> _Task instructions_
Copy out each line below in which the string "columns" appears.

> _Dataset extract_
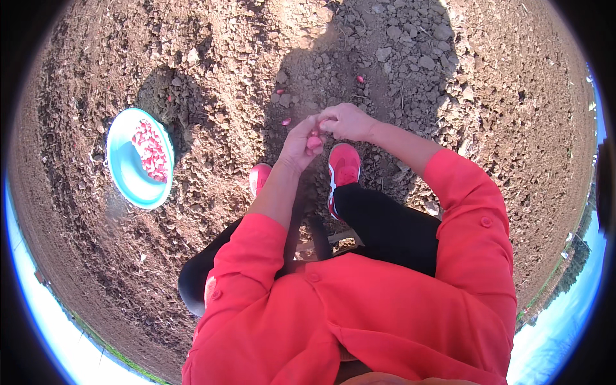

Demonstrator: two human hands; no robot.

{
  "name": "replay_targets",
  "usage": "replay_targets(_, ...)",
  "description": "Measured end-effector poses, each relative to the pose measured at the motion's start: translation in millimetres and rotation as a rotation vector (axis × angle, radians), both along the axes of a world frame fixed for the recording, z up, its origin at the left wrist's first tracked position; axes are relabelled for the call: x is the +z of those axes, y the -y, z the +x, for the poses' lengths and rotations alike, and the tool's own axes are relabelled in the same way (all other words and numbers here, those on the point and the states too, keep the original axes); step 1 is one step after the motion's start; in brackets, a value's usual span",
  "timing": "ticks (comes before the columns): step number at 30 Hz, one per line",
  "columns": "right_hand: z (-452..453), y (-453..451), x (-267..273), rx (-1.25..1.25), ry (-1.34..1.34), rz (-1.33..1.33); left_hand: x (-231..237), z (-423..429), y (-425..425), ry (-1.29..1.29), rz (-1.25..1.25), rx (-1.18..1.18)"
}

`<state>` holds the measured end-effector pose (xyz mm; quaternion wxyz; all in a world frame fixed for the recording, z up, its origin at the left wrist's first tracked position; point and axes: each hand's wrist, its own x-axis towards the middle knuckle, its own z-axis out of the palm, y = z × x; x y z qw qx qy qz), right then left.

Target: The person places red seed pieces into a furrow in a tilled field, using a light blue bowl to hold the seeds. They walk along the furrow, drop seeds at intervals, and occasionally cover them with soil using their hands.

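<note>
My left hand (304,143) is curled around several small pinkish-red bulbs or cloves (314,143), in front of my shoes. My right hand (344,121) meets it at the fingertips, with a small pink piece (323,124) pinched between thumb and finger. Similar pieces lie apart on the shaded soil: one (286,121) just left of my hands, one (280,91) farther up, and one (360,79) above my right hand. At the left, a light blue plastic basin (123,179) stands tilted on the ground, holding a heap of red and white pieces (150,151).
Rough, cloddy brown soil (216,96) spreads all around. My red shoes (345,163) stand on it below my hands. Part of a low seat's frame (342,237) shows between my legs. My shadow falls across the ground ahead.
</note>
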<state>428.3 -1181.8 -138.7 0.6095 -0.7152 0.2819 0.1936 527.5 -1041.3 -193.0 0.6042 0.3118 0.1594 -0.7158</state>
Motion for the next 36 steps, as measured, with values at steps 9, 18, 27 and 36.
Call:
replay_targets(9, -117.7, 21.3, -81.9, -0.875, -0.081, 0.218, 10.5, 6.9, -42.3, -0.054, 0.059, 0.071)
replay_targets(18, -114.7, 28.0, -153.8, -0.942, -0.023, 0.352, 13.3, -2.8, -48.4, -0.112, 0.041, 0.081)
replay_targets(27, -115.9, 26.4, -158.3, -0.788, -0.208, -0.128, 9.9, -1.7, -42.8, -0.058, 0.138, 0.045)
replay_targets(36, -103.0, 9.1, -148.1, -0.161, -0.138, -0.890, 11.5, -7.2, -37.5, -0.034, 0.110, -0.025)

> _Response area_
  "timing": "ticks (comes before the columns): step number at 30 Hz, one per line",
  "columns": "right_hand: z (-452..453), y (-453..451), x (-267..273), rx (-1.25..1.25), ry (-1.34..1.34), rz (-1.33..1.33); left_hand: x (-231..237), z (-423..429), y (-425..425), ry (-1.29..1.29), rz (-1.25..1.25), rx (-1.18..1.18)"

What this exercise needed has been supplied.